REPUBLIKA.CO.ID, NEW YORK -- Seorang perempuan muda Yazidi yang sempat ditahan dan diperkosa anggota pegaris keras ISIS memohon kepada para pemimpin dunia di markas Perserikatan Bangsa-Bangsa (PBB), Senin (19/9), untuk mengakhiri perang dan meningkatkan taraf hidup jutaan pengungsi.
Para pemimpin negara telah menyetujui kerangka kerja sukarela penanggulangan krisis dunia tersebut.
Nadia Murad Basee Taha (23 tahun), belum lama ditunjuk sebagai duta Kantor PBB untuk Narkotika dan Kejahatan. Ia berbicara di depan pemimpin dunia saat temu puncak pengungsi dan migran jelang Sidang Majelis Umum ke-71.
"Anda yang memutuskan apakah dunia akan dibiarkan terus berperang atau berdamai. Kita harus mengatasi sebab imigrasi, bukan hanya migrasinya. Kita mesti mengakhiri perang dan menempatkan kemanusiaan di atas segalanya. Harapannya, pemerkosaan 12 teroris yang saya alami akan menjadi 12 peluru dalam tubuh ini," kata Taha yang ditahan ISIS di Irak selama beberapa bulan pada 2014.
Dengan adanya 21,3 juta pengungsi seluruh dunia, 193 negara anggota Majelis Umum telah mengadopsi deklarasi politik seraya sepakat untuk berunding membahas keamanan pengungsi, serta proses tertib migrasi untuk dua tahun ke depan.
Meski demikian deklarasi itu tak mengikat secara hukum. Pernyataan di dalamnya juga tak memasukkan permintaan
Sekretaris Jenderal PBB Ban Ki-moon terkait kuota 10 persen pengungsi yang diterima per tahunnya. Permintaan itu dinilai pegiat hak asasi manusia (HAM) dan lembaga pemberi bantuan kurang efisien.

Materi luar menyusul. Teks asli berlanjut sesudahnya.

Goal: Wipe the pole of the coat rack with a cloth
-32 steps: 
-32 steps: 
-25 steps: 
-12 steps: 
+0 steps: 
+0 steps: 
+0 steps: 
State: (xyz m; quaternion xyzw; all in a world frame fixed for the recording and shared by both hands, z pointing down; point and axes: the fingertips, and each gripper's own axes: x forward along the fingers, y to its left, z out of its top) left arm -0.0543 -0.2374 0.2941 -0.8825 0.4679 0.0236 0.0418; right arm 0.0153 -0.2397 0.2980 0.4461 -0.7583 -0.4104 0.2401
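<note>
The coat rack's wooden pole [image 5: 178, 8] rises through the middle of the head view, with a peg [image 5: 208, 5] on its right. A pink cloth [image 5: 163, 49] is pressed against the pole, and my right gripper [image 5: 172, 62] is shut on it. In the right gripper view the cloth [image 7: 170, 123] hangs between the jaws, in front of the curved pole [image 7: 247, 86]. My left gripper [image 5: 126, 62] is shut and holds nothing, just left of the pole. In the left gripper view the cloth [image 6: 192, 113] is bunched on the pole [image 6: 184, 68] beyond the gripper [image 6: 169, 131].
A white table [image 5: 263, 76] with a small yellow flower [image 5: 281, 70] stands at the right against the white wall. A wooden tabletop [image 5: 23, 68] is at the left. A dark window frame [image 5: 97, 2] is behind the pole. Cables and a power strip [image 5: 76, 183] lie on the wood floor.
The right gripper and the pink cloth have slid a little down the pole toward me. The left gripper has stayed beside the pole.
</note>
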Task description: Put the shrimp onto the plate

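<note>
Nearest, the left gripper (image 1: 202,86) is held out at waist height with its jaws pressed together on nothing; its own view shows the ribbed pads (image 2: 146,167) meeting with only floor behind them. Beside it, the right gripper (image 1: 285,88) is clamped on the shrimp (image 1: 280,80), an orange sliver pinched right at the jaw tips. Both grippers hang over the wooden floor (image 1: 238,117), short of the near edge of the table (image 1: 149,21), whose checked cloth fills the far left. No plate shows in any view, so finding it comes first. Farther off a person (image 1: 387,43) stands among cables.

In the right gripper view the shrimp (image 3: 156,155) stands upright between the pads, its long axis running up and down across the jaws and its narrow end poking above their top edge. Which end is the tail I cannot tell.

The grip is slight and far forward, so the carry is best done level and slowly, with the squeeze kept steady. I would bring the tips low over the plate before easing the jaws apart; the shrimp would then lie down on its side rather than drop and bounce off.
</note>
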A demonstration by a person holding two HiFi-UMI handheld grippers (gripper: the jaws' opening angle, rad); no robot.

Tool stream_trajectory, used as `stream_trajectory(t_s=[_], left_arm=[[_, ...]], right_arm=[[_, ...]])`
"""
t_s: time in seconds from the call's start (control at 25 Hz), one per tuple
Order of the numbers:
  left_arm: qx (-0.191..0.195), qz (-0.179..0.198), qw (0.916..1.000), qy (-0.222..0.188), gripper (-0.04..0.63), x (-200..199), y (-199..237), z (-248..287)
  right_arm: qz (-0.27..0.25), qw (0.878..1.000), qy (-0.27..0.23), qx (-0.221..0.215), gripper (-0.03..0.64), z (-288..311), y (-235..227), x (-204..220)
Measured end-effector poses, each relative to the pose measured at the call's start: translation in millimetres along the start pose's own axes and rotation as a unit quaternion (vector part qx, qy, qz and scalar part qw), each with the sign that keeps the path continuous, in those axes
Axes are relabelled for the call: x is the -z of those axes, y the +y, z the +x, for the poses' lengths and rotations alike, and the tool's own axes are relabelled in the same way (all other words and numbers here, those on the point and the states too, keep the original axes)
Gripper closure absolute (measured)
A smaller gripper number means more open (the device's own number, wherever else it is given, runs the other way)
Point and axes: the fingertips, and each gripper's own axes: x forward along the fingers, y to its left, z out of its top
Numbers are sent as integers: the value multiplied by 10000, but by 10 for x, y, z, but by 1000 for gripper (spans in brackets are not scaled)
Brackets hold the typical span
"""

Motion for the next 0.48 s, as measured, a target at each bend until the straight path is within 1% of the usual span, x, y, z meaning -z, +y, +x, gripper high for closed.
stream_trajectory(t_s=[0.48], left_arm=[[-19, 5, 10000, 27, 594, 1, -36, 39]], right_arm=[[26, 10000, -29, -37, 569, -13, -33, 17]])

"Mari berpikir," kata peraih Nobel, Malala Yousfazai (19 tahun), pegiat pendidikan asal Pakistan yang sempat ditembak oleh Taliban dalam bis sekolah pada 2012.
Ia telah mengumpulkan dana untuk pendidikan pengungsi anak-anak Suriah. "Deklarasi itu tak memuat komitmen baru yang penting bagi pengungsi. Jauh dari sorotan kamera, banyak pengungsi anak-anak di kamp, jalanan, perahu, juga luar sekolah di seluruh dunia berharap lebih. Mereka berhak menerima lebih dari ini," kata Yousfazai.
Ban dan ketua HAM PBB, Zeid Ra'ad al Hussein mendesak negara terkait agar memenuhi komitmennya dalam deklarasi. Pasalnya, deklarasi itu dianggap mampu membuat anak-anak bersekolah dan warga lain mendapat kerja di luar negeri. "Fakta yang menyedihkan, temu puncak ini diselenggarakan karena sadar kita semua telah gagal," kata Zeid.
"Sungguh memalukan karena korban dari kejahatan mengerikan itu harus tersiksa lebih lama karena kegagalan kita menyediakan perlindungan. Sungguh menyedihkan karena banyak perempuan, pria, dan anak-anak akhirnya dicap sebagai penjahat, hingga kemudian ditahan," tambahnya.
Presiden Amerika Serikat Barack Obama menggelar temu puncak pengungsi di PBB, Selasa. Langkah itu bertujuan meningkatkan dana kemanusiaan hingga tiga kalinya serta menggandakan jumlah pengungsi yang ditampung. Peserta acara hanya negara yang telah berjanji akan memenuhi komitmen dalam temu tersebut.
Acara itu bertujuan meningkat jumlah pengungsi yang kembali bersekolah dan mendapat hak bekerja, masing-masing sebanyak satu juta warga.